La auténtica dictadura era la del
Congreso. Y ese era un régimen dedicado a defender a las universidades de las
fachadas falsas, a los congresistas delincuentes, a la industria de alimentos
que se negaba a los octógonos, a los financistas encubiertos de los partidos
políticos. Vivíamos la intolerancia procaz de un Congreso cuya Comisión de
Ética se hacía de la vista gorda cuando de sus compinches anaranjados se
trataba o de comisiones investigadoras que declararon la santidad de Alan
García y Keiko Fujimori, sus dos implícitos patrones.

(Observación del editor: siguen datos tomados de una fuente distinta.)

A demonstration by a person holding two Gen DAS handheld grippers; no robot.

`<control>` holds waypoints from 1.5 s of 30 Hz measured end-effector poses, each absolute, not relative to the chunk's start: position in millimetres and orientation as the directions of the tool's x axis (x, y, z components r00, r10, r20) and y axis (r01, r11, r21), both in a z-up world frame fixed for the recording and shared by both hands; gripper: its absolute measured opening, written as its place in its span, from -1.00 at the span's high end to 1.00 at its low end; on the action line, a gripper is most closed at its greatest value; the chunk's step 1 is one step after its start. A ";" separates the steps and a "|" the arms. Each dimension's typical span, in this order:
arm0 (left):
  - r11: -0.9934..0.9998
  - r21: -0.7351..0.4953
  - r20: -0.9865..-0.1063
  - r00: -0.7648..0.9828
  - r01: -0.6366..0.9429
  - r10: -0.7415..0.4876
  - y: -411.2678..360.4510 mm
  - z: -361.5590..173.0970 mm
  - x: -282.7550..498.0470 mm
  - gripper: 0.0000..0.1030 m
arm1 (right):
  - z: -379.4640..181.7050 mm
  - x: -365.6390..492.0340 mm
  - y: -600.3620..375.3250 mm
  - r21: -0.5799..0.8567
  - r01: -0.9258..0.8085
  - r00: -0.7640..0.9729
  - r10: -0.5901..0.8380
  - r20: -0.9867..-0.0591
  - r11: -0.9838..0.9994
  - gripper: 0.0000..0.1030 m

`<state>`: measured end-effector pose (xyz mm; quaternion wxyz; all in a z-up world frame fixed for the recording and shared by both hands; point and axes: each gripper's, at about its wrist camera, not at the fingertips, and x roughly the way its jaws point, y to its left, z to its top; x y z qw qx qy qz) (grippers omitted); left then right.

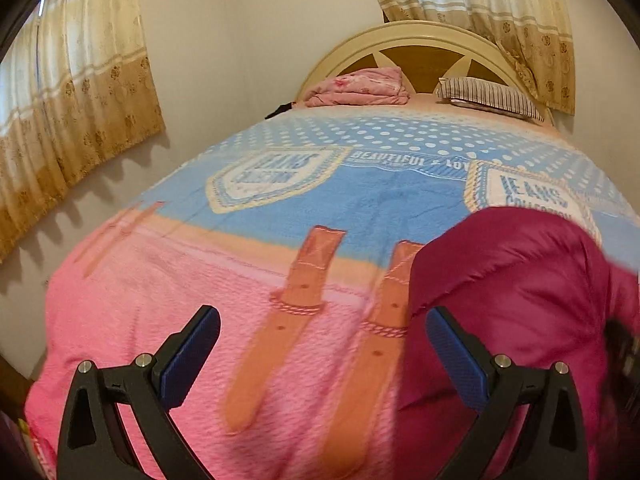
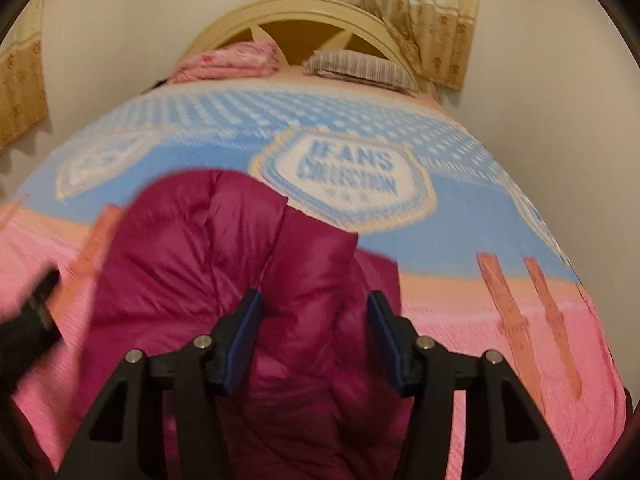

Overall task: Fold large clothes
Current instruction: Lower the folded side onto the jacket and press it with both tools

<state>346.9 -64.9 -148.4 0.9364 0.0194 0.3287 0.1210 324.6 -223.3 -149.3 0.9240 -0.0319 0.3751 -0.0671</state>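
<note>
Bedspread [image 1: 360, 200] is reading "JEANS COLLECTION" in shield badges, plus "BEAUTIFUL" and part of a word starting "LOV". Left gripper [image 1: 322, 332] is pointing down over the pink end of the bed, jaws spread wide, nothing between them. Magenta puffer jacket [image 2: 224, 264] is lying bunched on the bedspread, right of the left gripper. Right gripper [image 2: 315, 312] is angling down over the jacket, jaws about half apart, pads not pressing the fabric. Folded pink blanket [image 1: 360, 86] and striped pillow [image 1: 488, 94] are sitting by the headboard [image 1: 420, 38].

L gripper [image 1: 323, 332] fingers spread wide over pink/blue blanket [image 1: 168, 300], magenta jacket [image 1: 520, 288] at right
</note>
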 end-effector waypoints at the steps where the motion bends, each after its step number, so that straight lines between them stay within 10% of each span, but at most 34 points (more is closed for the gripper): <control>1: 0.972 0.120 -0.612 0.756 -0.202 0.232 -73.2 -150.9 349.6 -0.99 | -156.9 319.9 -230.8 -0.102 0.116 0.700 -0.154 -0.697 0.988 -0.09; 13: 0.934 0.342 -0.578 0.760 -0.106 0.298 -148.2 -192.2 361.0 -0.99 | -194.6 295.0 -264.7 -0.049 0.216 0.706 -0.191 -0.682 0.975 -0.10; 45: 0.931 0.353 -0.619 0.722 -0.096 0.310 -155.4 -219.1 376.0 -0.99 | -223.1 304.2 -280.0 0.005 0.218 0.693 -0.151 -0.705 0.976 -0.27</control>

Sufrimos el espectáculo
de un Congreso en el que Becerril era una estrella de la oratoria y la señora
Bartra una experta en derecho constitucional, cuando la realidad es que ambos
eran títeres de quien padece prisión por haber entorpecido la justicia y
ordenado amedrentar a testigos del lavado de dinero organizado por Fuerza
Popular.
No nos hemos librado de esta gente.
Pero, por lo menos, ya no están en el Congreso donde alguna vez, en años
pasados, destacaron la política, la decencia y hasta el brillo intelectual. La
mejor imagen de esa fauna congresal que hoy gimotea por lo perdido y sigue
amenazando a quienes se lo arrebataron en nombre de la Constitución es la de la
excongresista fujimorista Esther Saavedra. Será imborrable su grito: “Yo estoy
aquí por mi plata”. Tiene razón. Por su plata estaba allí. Por lo menos fue
sincera.
¿Qué debemos esperar ahora? Haría mal
el presidente Vizcarra si cree que el país le ha dado un cheque
en blanco. Haría muy mal la izquierda
si supone que es hora de patear tableros y plantear refundaciones.

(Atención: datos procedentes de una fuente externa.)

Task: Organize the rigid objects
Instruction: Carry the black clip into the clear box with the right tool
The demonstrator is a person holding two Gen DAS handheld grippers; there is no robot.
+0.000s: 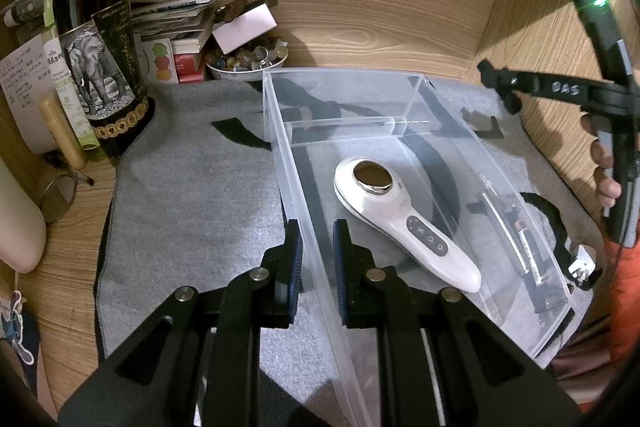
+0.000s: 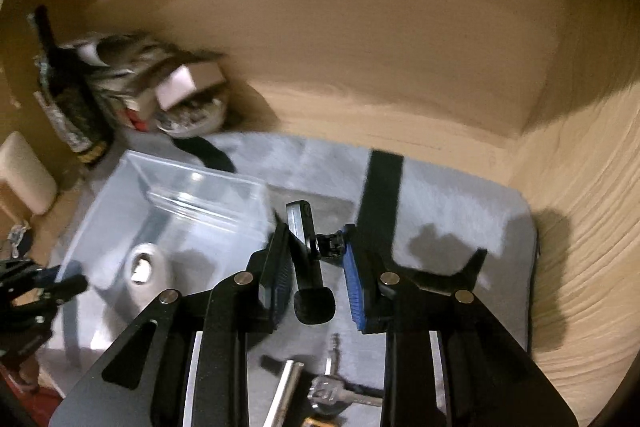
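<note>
Right wrist view: a black tool (image 2: 310,259) was held between the right hand-held gripper's (image 2: 316,275) part-closed pads, beside the clear bin (image 2: 192,203). The off-centre hold risked slippage. The left hand-held gripper (image 1: 316,267) straddled the bin wall.

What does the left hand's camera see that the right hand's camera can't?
Only the left wrist view shows the elephant-label wine bottle sharply, and the left gripper clamped on the clear box wall. Only the right wrist view shows the right gripper holding a black tool, with metal bits on the mat below. Both show the clear box and the white handheld device inside it.
</note>
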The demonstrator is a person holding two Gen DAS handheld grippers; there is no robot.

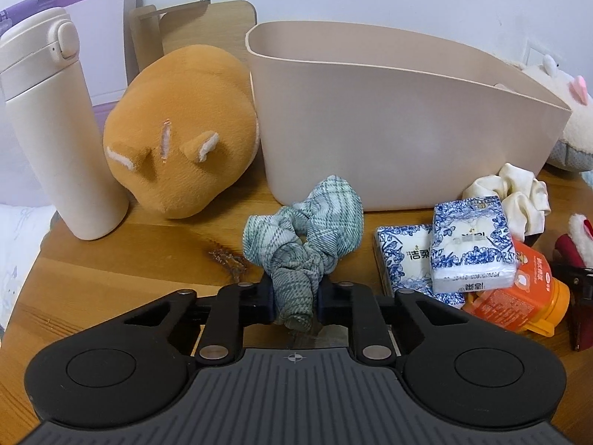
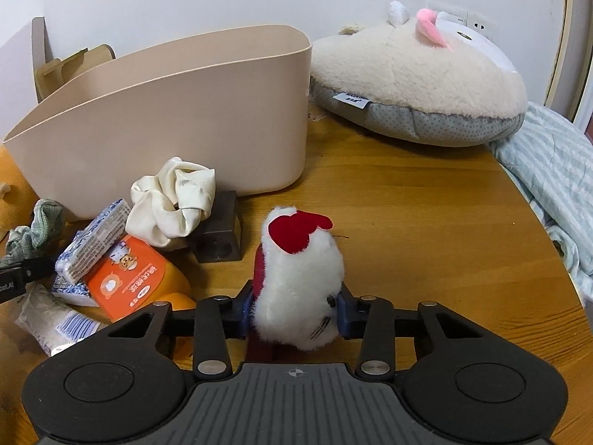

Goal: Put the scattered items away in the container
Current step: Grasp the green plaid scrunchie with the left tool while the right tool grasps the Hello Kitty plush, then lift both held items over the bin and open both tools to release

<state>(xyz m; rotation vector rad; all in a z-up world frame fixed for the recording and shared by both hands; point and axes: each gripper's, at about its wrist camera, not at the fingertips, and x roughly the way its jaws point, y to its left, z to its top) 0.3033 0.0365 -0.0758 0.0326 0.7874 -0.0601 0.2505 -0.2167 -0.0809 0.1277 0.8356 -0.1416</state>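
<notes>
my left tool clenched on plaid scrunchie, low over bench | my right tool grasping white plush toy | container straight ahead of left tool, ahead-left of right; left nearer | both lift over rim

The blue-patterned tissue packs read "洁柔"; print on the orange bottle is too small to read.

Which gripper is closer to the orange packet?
Right. The right gripper, shut on the white plush toy, sits just beside the orange packet. The left gripper, pinching the plaid scrunchie, is past the tissue packs.
</notes>
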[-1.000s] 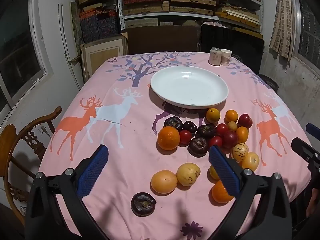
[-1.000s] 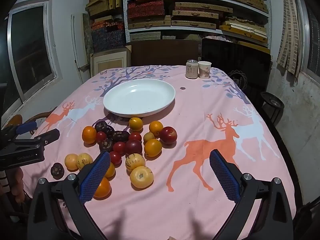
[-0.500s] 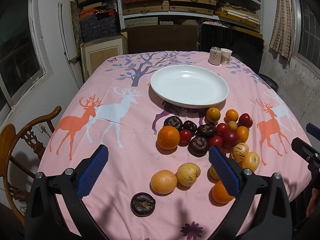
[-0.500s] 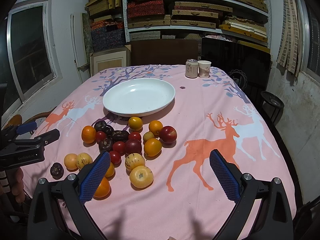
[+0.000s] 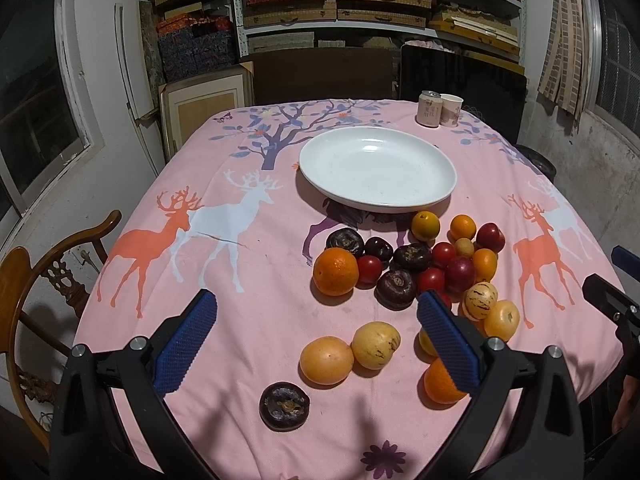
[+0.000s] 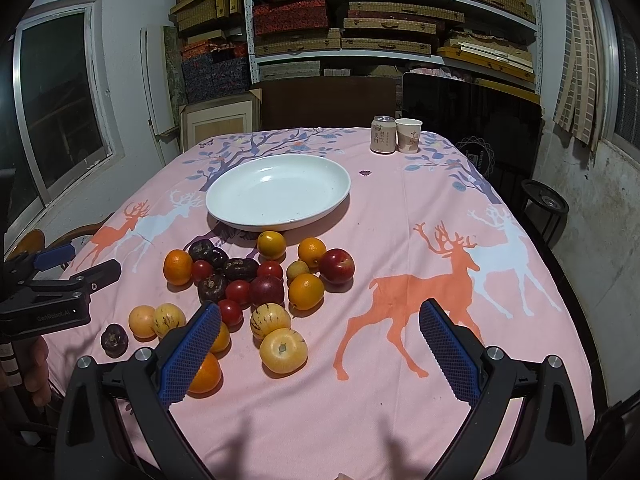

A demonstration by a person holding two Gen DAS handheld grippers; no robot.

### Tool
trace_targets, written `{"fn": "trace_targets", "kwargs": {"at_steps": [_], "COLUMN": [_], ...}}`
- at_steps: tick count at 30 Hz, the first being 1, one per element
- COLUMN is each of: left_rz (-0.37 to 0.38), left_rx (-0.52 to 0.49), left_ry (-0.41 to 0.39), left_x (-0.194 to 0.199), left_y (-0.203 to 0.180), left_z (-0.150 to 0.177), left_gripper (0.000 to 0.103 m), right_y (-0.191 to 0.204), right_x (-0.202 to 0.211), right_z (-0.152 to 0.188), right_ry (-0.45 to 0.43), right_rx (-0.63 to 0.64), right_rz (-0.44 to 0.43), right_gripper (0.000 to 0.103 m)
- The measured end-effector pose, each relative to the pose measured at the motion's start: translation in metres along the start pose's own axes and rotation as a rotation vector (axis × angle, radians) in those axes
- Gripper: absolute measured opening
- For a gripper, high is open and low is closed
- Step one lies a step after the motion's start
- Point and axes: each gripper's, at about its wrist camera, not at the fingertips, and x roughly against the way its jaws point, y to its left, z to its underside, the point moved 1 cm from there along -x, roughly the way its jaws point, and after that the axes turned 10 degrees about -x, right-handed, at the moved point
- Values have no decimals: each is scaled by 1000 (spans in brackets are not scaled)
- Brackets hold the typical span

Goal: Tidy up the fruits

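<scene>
Barely anything changed over the last 1 s: the right gripper [image 6: 316, 344] crept a touch toward the fruit pile [image 6: 256, 280], so it sits slightly lower in its view (left view looks basically identical).

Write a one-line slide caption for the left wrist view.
Open left gripper above a pink deer-print tablecloth, mixed fruit heaped before an empty white plate.
</scene>
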Motion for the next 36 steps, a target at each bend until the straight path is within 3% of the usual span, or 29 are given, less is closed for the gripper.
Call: {"fn": "trace_targets", "kwargs": {"at_steps": [36], "left_rz": [2], "left_rx": [0], "left_ry": [7], "left_x": [-2], "left_y": [-1], "left_z": [2], "left_gripper": [99], "right_y": [4], "right_x": [-3], "right_z": [13], "right_ry": [6], "right_rx": [4], "right_rz": [-15], "right_gripper": [99]}}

La disolución legalista del Congreso
obliga a Vizcarra a actuar con mucha cautela sobre tres puntos que bien podrían
ser la agenda pos disolución. Quizá lo que la gente común espera es que el
sistema de justicia siga funcionando y que la campaña contra la corrupción no
se vea entorpecida. La consolidación de la reforma política y electoral -una
que impida que 27% de los votos se convierta en el 65% de las sillas
congresales- es otra tarea urgente que habrá que acometer en consonancia con
los partidos que acepten integrarse al debate. Y el tercer punto es hacer
ajustes en la economía, hasta hoy sometida al Vaticano liberal que encamaba el
señor Oliva. Habrá que oír nuevas voces, propuestas razonables de otro linaje.
El concepto del mercado arbitral debe salir ileso, pero la diversidad
productiva, las tasas de interés y los programas sociales redefinidos no son
incompatibles con el marco constitucional de 1993. Es hora de probar sin
temeridades, de renovar sin miedo, de apostar también por la gente.
En cuanto a Olaechea y sus secuaces,
que sigan su comedia. La verdad es que son involuntariamente cómicos.